Task inputs:
------------------------------------------------
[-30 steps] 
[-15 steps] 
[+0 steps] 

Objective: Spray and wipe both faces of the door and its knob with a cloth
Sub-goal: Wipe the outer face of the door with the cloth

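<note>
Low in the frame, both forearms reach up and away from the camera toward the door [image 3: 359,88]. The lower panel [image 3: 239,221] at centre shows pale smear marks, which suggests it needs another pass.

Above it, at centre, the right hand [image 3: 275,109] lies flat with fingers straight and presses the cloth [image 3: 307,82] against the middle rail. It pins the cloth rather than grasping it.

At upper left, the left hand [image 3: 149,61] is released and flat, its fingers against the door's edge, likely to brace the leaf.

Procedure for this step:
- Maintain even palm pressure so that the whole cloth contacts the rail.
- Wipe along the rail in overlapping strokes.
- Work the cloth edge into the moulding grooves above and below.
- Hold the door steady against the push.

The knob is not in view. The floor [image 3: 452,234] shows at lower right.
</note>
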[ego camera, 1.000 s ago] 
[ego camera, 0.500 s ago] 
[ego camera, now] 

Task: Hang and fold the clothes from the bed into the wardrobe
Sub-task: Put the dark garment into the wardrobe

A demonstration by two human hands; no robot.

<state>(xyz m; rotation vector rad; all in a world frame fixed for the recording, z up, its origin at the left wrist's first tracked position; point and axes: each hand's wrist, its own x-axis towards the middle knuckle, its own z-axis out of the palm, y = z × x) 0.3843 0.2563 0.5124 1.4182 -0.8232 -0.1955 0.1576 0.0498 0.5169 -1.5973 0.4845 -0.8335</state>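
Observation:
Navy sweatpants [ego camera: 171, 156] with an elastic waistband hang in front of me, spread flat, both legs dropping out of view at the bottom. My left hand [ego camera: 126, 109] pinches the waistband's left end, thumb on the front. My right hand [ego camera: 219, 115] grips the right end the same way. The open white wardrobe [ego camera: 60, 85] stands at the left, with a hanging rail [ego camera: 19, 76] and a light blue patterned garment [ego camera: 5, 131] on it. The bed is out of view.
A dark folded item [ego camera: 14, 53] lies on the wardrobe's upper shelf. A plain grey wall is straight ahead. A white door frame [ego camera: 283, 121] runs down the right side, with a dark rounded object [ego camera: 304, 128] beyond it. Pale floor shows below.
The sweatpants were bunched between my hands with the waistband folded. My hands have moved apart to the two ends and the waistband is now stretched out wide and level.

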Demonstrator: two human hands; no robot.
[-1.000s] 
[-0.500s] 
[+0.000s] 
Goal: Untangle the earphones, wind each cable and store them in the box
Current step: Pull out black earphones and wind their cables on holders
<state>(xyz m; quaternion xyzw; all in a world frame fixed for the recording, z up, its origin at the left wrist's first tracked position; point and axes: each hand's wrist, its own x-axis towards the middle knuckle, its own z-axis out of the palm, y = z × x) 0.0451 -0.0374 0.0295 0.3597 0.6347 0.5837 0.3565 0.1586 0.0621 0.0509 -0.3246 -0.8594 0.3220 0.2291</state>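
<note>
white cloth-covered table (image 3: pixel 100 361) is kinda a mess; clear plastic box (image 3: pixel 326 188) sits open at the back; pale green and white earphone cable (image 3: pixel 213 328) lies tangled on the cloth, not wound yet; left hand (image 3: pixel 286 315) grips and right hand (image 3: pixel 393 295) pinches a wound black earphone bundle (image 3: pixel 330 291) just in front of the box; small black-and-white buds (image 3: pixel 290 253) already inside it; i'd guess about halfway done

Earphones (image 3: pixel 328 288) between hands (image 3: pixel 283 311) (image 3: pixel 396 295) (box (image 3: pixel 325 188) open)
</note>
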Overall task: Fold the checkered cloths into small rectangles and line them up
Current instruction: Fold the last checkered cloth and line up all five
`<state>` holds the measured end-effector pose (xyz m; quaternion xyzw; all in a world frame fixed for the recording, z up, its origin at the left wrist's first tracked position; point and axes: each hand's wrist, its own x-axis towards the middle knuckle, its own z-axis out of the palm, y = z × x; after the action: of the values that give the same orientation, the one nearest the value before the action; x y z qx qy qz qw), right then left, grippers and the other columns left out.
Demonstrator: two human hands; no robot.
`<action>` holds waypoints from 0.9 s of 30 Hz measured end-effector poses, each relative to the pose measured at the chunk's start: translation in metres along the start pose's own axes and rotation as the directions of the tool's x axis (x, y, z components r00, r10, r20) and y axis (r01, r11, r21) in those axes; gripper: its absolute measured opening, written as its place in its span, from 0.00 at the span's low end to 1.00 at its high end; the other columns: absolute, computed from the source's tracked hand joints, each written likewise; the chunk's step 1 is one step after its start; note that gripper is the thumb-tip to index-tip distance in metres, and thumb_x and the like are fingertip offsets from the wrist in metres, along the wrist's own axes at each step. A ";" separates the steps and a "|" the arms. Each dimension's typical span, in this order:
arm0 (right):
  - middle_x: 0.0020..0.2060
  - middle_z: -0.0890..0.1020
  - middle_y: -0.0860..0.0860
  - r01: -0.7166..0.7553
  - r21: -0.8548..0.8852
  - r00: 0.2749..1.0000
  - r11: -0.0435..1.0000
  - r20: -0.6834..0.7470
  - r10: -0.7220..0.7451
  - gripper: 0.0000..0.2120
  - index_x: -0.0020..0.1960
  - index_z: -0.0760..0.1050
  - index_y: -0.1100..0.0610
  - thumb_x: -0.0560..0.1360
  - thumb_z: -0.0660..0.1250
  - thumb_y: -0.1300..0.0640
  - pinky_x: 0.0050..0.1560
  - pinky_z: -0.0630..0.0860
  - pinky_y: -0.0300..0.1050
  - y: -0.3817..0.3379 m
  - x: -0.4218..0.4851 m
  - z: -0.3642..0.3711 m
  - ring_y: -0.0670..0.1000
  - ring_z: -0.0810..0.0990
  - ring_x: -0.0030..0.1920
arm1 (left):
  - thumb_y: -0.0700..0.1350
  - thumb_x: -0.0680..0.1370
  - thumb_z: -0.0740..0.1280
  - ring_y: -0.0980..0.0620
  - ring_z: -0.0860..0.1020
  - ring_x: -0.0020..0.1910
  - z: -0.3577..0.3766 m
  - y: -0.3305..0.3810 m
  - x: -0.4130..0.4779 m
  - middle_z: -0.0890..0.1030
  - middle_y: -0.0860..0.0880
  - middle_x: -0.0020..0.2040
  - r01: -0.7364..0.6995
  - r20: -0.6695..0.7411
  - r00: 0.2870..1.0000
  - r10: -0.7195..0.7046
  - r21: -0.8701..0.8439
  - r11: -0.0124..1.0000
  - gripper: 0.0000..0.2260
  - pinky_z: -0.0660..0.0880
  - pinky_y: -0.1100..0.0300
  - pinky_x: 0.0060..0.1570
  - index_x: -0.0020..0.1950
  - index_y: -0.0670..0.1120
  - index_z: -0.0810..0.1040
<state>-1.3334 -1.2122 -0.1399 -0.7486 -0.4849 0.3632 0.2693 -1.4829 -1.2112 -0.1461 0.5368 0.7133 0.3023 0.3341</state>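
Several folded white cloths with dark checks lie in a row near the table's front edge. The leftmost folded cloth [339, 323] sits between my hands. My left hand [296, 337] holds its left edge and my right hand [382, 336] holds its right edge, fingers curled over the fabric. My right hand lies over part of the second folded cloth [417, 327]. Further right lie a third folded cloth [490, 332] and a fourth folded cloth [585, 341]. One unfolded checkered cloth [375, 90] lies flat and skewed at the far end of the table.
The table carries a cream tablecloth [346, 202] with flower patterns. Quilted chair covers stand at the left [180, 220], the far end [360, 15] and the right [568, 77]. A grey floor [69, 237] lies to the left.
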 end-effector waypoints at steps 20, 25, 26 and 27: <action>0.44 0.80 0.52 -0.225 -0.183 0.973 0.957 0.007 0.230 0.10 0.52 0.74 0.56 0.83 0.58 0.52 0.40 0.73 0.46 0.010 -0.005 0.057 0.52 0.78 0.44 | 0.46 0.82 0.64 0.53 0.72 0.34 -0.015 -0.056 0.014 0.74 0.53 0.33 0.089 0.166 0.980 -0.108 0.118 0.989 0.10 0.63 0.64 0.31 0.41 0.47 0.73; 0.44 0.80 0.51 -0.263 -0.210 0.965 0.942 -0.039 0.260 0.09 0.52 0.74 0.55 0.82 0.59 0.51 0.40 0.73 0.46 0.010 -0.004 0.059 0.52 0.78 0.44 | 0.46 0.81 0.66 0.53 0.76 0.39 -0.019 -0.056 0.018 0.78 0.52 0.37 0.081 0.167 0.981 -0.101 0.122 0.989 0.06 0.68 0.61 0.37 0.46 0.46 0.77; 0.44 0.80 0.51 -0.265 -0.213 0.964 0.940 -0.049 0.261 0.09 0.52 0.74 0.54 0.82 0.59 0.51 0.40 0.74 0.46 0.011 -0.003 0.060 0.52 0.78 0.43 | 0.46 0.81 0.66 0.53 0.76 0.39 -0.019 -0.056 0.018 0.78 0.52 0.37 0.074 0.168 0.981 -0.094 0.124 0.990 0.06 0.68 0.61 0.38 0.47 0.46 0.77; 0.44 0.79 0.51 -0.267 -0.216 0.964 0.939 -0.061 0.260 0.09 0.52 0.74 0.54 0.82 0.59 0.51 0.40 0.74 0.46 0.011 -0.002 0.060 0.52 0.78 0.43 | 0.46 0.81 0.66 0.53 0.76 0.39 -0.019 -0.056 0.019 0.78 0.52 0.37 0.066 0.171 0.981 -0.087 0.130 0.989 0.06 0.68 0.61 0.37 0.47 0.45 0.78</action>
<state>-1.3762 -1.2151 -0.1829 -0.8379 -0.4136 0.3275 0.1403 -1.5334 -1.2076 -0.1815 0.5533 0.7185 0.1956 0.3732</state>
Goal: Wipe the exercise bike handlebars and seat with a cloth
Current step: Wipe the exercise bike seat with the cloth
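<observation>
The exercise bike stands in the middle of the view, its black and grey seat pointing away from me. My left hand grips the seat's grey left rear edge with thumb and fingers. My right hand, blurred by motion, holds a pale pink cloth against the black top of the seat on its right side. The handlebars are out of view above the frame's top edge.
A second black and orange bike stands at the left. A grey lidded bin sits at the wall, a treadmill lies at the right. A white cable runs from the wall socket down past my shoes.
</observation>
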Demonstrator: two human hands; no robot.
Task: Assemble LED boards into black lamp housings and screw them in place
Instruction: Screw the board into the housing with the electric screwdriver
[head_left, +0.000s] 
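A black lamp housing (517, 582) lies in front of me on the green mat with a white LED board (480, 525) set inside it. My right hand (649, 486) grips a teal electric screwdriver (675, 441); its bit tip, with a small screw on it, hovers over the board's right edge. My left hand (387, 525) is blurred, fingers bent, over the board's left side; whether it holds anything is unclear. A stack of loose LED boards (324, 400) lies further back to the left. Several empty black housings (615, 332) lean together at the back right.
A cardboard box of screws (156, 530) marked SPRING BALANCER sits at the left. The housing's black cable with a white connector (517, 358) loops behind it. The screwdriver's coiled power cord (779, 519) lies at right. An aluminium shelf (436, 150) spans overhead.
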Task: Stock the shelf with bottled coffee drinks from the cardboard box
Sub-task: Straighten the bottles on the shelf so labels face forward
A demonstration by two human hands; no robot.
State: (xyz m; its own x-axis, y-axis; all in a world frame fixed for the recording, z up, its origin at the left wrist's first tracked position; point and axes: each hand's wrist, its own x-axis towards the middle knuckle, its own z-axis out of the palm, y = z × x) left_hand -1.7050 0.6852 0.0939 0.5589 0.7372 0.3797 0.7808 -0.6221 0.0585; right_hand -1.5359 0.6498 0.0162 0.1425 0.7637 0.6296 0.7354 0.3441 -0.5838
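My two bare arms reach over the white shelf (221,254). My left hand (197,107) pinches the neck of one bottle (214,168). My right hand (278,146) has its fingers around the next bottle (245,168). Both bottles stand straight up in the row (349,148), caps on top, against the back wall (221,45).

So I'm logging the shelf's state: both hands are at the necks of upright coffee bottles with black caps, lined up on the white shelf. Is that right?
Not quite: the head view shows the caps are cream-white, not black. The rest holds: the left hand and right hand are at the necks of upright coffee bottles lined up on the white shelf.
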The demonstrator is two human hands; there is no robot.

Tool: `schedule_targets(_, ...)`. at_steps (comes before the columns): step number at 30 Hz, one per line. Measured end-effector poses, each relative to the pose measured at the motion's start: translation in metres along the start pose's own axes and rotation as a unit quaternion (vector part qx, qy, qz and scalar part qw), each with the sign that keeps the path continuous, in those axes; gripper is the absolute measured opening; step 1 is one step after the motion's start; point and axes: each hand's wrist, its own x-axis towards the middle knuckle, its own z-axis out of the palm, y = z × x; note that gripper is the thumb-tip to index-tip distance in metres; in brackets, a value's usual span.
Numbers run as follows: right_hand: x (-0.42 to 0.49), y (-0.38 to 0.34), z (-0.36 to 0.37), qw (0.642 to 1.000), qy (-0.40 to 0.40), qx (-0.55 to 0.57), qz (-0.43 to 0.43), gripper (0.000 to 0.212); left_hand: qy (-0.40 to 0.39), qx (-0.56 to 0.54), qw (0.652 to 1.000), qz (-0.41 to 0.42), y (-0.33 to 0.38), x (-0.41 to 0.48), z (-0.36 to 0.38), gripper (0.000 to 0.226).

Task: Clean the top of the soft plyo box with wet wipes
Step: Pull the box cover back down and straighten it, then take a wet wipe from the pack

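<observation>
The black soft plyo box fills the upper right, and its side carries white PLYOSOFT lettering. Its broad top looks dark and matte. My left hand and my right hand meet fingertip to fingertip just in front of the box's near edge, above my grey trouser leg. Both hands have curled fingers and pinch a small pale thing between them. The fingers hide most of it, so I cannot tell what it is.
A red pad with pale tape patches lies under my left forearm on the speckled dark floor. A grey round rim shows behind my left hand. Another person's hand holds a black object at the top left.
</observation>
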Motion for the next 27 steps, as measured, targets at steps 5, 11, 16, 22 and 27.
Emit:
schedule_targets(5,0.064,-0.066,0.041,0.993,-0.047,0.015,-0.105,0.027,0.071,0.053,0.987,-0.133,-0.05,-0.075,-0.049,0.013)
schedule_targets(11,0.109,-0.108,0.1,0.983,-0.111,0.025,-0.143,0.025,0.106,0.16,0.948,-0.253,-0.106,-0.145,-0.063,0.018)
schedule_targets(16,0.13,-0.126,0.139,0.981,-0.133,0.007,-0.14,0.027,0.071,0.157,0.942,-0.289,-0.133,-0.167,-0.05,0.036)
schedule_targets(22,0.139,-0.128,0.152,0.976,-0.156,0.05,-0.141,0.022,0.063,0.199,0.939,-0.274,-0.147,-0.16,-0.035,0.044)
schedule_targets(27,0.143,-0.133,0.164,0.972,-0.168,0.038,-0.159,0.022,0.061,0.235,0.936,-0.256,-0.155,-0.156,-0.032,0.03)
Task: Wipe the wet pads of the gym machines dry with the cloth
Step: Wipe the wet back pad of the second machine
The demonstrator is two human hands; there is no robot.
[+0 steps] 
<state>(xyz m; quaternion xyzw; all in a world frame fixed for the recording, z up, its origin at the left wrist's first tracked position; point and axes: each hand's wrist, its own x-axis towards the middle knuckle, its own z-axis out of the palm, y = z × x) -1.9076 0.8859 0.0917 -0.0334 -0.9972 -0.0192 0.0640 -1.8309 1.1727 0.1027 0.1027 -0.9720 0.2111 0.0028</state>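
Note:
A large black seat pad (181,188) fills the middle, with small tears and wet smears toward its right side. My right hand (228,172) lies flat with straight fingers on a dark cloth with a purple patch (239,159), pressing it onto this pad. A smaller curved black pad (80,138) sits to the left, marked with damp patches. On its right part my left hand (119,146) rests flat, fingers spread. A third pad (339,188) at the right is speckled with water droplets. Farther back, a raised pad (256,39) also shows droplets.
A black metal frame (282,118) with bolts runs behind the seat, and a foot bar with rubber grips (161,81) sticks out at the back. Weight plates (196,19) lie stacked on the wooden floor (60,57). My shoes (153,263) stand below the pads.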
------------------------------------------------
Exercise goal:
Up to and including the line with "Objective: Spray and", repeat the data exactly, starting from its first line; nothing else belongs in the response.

Written reply:
[-30 steps] 
[-15 steps] 
[+0 steps] 

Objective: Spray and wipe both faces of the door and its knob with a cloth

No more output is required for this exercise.